See MultivariateNormalTriL for more details.



Original Docstring for Distribution

Construct Multivariate Normal distribution on R^k.

The batch_shape is the broadcast shape between loc and scale arguments.

The event_shape is given by last dimension of the matrix implied by scale. The last dimension of loc (if provided) must broadcast with this.

Recall that covariance = scale @ scale.T. A (non-batch) scale matrix is:

scale = scale_tril

where scale_tril is lower-triangular k x k matrix with non-zero diagonal, i.e., tf.diag_part(scale_tril) != 0.

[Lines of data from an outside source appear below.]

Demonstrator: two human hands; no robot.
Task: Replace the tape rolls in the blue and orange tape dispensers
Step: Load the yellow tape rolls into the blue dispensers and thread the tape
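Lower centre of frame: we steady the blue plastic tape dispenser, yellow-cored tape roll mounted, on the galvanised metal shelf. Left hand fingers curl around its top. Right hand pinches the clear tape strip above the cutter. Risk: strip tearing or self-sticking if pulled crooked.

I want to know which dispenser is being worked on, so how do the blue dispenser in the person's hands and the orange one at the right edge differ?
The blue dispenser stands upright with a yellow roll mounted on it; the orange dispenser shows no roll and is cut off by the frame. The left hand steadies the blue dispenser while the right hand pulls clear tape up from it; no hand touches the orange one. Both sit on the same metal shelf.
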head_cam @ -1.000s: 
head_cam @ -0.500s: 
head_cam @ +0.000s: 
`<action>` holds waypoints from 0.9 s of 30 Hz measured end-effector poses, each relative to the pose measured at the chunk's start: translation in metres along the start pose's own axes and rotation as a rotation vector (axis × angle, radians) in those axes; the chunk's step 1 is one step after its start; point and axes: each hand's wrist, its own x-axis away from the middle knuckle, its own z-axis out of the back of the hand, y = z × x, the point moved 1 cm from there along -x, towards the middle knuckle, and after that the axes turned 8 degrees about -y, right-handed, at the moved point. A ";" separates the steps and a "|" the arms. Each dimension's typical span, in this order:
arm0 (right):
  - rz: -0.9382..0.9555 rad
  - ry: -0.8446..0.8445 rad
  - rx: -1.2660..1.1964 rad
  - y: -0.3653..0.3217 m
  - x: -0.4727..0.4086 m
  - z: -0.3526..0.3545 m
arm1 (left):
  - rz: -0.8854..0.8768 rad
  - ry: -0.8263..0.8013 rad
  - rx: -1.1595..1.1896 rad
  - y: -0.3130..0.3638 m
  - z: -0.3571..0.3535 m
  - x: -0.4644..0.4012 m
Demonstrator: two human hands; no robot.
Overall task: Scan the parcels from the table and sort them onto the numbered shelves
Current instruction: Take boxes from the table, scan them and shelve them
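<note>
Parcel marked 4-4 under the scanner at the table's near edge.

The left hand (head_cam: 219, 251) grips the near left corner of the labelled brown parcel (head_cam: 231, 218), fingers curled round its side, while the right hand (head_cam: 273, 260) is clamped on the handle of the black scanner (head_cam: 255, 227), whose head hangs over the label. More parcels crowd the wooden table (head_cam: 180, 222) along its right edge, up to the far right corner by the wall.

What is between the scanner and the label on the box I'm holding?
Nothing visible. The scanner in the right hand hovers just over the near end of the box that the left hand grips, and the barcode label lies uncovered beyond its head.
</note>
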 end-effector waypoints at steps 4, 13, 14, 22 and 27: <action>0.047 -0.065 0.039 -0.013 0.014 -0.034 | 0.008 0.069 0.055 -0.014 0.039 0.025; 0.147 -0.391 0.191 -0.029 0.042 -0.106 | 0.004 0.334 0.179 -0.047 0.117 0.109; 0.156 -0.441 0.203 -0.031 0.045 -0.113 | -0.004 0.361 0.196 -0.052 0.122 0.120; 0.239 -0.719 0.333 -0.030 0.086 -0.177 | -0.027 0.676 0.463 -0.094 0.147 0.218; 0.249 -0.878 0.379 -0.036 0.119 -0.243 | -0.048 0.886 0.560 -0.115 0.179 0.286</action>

Additional leading dimensions (if any) will index batches.


  • loc: Floating-point Tensor. If this is set to None, loc is implicitly 0. When specified, may have shape [B1, ..., Bb, k] where b >= 0 and k is the event size.
  • scale_tril: Floating-point, lower-triangular Tensor with non-zero diagonal elements. scale_tril has shape [B1, ..., Bb, k, k] where b >= 0 and k is the event size.
  • validate_args: Python bool, default False. When True distribution parameters are checked for validity despite possibly degrading runtime performance. When False invalid inputs may silently render incorrect outputs.
  • allow_nan_stats: Python bool, default True. When True, statistics (e.g., mean, mode, variance) use the value "NaN" to indicate the result is undefined. When False, an exception is raised if one or more of the statistic's batch members are undefined.
  • name: Python str name prefixed to Ops created by this class.


  • ValueError: if neither loc nor scale_tril are specified.